BEAS: Blockchain Enabled Asynchronous & Secure Federated Machine Learning
This addresses trust and security problems in federated learning for parties needing distributed training without data sharing, though it is incremental as it builds on existing blockchain and anomaly detection techniques.
The paper tackles security and privacy issues in federated learning, such as gradient tampering and poisoning attacks, by proposing BEAS, a blockchain-based framework that prevents privacy leakage and minimizes attack efficacy while achieving accuracy similar to centralized methods with linear scaling overhead.

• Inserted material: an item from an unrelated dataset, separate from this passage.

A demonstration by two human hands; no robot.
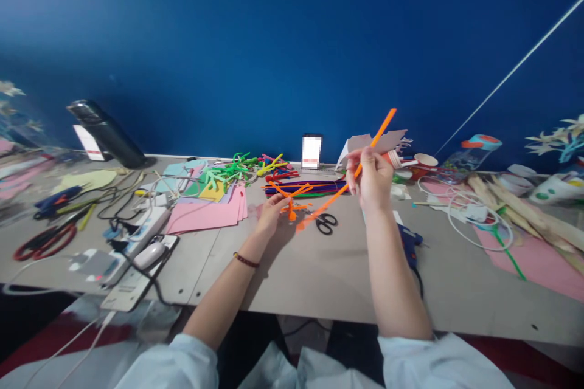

Federated Learning (FL) enables multiple parties to distributively train a ML model without revealing their private datasets. However, it assumes trust in the centralized aggregator which stores and aggregates model updates. This makes it prone to gradient tampering and privacy leakage by a malicious aggregator. Malicious parties can also introduce backdoors into the joint model by poisoning the training data or model gradients. To address these issues, we present BEAS, the first blockchain-based framework for N-party FL that provides strict privacy guarantees of training data using gradient pruning (showing improved differential privacy compared to existing noise and clipping based techniques). Anomaly detection protocols are used to minimize the risk of data-poisoning attacks, along with gradient pruning that is further used to limit the efficacy of model-poisoning attacks. We also define a novel protocol to prevent premature convergence in heterogeneous learning environments. We perform extensive experiments on multiple datasets with promising results: BEAS successfully prevents privacy leakage from dataset reconstruction attacks, and minimizes the efficacy of poisoning attacks. Moreover, it achieves an accuracy similar to centralized frameworks, and its communication and computation overheads scale linearly with the number of participants.